Therefore, we adopt a sequential procedure to construct a multi-linear regression model explaining WSA precipitation variability in which each additional explanatory variable is selected after eliminating the influence of the preceding explanatory variable from precipitation and surface temperatures. This process is repeated until all regions of interest have been identified. (See Methods for complete details.) Based on this approach, three oceanic and two land regions are identified as potential independent contributors to precipitation variability over WSA, including the east-central Pacific (i.e., the Niño3.4 region), West Pacific (WP), North Arabian Sea (NAS), East and north-central Asia, and Arabia/northeast Africa (Fig. 3b–f).

Given that the last two explanatory variables based on land surface temperatures (Fig. 3d, e) lack an obvious physical justification, we perform additional analyses to identify their robust connection with internal atmospheric variability. For this purpose, we calculate Empirical Orthogonal Functions (EOFs) using monthly 200 hPa geopotential height anomalies over an area encompassing 20°E–130°E and 20°N–65°N after linearly removing the influence of Niño3.4 and the WP SST variability. The subtropical westerly jet stream variability within this region is most relevant for the South Asian climate during the summer months. The resulting EOF patterns 1 through 6 are sufficiently separated from each other and explain >75% of the total variance (Supplementary Fig. 3). However, we limit our focus to the first two EOFs that explain 21% and 17% of the total variance, respectively, and are the most related to the land-based temperature indexes and WSA precipitation variability.

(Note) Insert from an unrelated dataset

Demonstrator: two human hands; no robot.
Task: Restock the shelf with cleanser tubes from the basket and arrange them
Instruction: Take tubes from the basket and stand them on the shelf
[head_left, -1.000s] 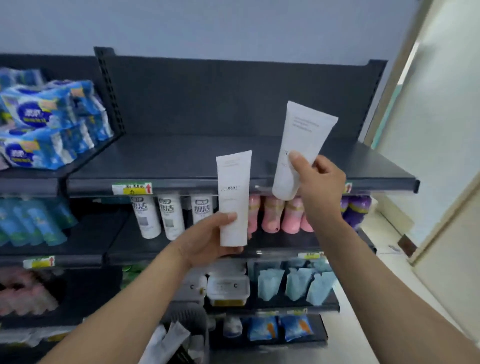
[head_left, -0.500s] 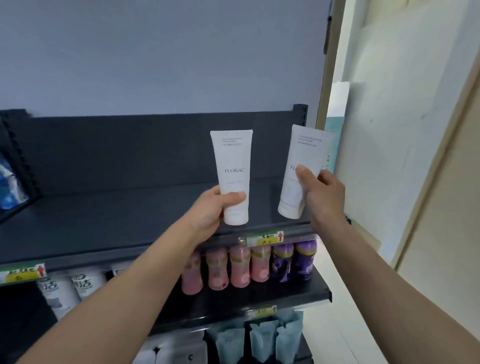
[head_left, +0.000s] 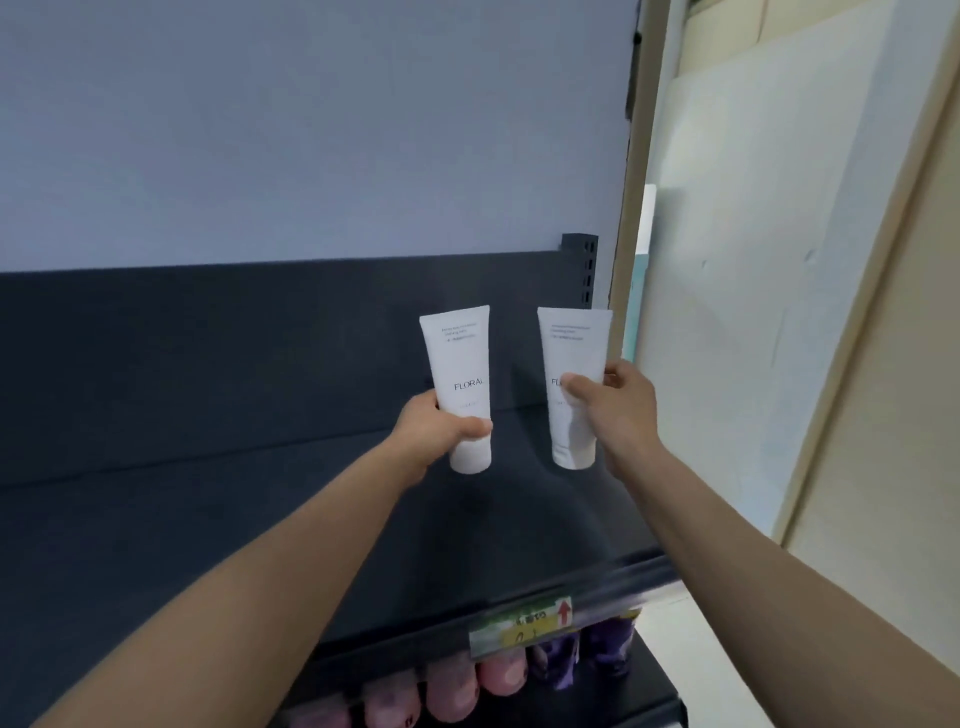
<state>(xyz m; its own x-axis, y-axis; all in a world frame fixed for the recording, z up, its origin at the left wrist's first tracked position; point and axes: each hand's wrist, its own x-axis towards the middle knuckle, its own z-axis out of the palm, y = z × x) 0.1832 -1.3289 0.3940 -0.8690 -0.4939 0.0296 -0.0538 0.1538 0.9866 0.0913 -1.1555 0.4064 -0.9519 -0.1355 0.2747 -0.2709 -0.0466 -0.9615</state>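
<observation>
Two white cleanser tubes marked FLORAL stand upright, cap down, over the right end of the dark top shelf (head_left: 208, 519). My left hand (head_left: 436, 436) grips the left tube (head_left: 460, 364) low on its body. My right hand (head_left: 618, 410) holds the right tube (head_left: 571, 348) around its middle, thumb across the label. Both caps hang close above the shelf surface; whether they touch it I cannot tell. The basket is out of view.
The shelf's dark back panel (head_left: 260, 353) rises behind the tubes, with a slotted upright post (head_left: 582, 270) at the right. A price tag (head_left: 519, 623) sits on the front rail. Pink bottles (head_left: 452, 691) and purple bottles (head_left: 587, 654) fill the shelf below. A pale wall and door frame stand to the right.
Both hands have carried the tubes further in over the top shelf and lower toward it. The view has tilted up, so the lower shelves have dropped mostly out of sight.
</observation>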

The spatial structure of the first EOF resembles the CGT pattern identified by Ding and Wang16. It is possible to investigate this correspondence by regressing geopotential height anomalies onto the standardized index of CGT (see Methods) and the Principal Component (PC) time series of the first EOF. Regression maps derived from this analysis show a pattern correlation of 0.91 across the area used in EOF analyses and 0.69 across the Northern Hemisphere (Fig. 4). We also find a high temporal correlation (0.59) between the PC time series and the CGT index (Supplementary Fig. 4), further supporting their close relationship. Therefore, we conclude that the first mode of 200 hPa geopotential height variability represents the CGT pattern.

Fig. 4: Relationship between the leading mode of July-August-September geopotential height variability and CGT.
figure 4

The 200 hPa monthly geopotential height (Z200) anomalies regressed onto the standardized (a) Principal Component associated with the first EOF (PC1) of Z200 and (b) CGT index. The black dotted box represents the area used to perform EOF analyses. The green contours represent statistically significant areas at the 95% confidence level. The analyses cover 1979–2022.

Ding and Wang16 also showed that the CGT pattern negatively correlates with temperature distributions in the Arabian Peninsula and the northeastern parts of Africa, which we have used to define one of our temperature indexes (Fig. 3d). In our analysis, this assertion holds only for the 21st century period when the temperature index over Arabia and northeast Africa significantly correlates with the CGT index (the correlation is −0.16 in 1979–2022 and −0.46 in 2001–2022; Supplementary Fig. 5). To discern the increasing influence of CGT on the pattern of temperature anomalies over Arabia and northeast Africa, we regress geopotential height anomalies onto the standardized temperature index (rectangle box shown in Fig. 3d) separately for the 1979–2000 and 2001–2022 periods (Fig. 5). When compared with the corresponding regression map based on the CGT index, the regression map for 2001–2022 (1979–2000) shows a pattern correlation of 0.91 (0.44) across the area used in EOF analyses and 0.63 (0.2) across the Northern Hemisphere. These associations indicate that this temperature index is closely related to the CGT pattern in recent decades. Therefore, we refer to it as the temperature-based CGT index (TCGT).

Fig. 5: Relationship between CGT and TCGT.
figure 5

The 200 hPa monthly geopotential height (Z200) anomalies are regressed onto the standardized (a, b) CGT and (c, d) TCGT indexes. The TCGT is multiplied by −1 for ease of comparison. The black dotted box represents the area used to perform EOF analyses. The green contours represent statistically significant areas at the 95% confidence level. The analyses cover 1979–2000 (left column) and 2001–2022 (right column).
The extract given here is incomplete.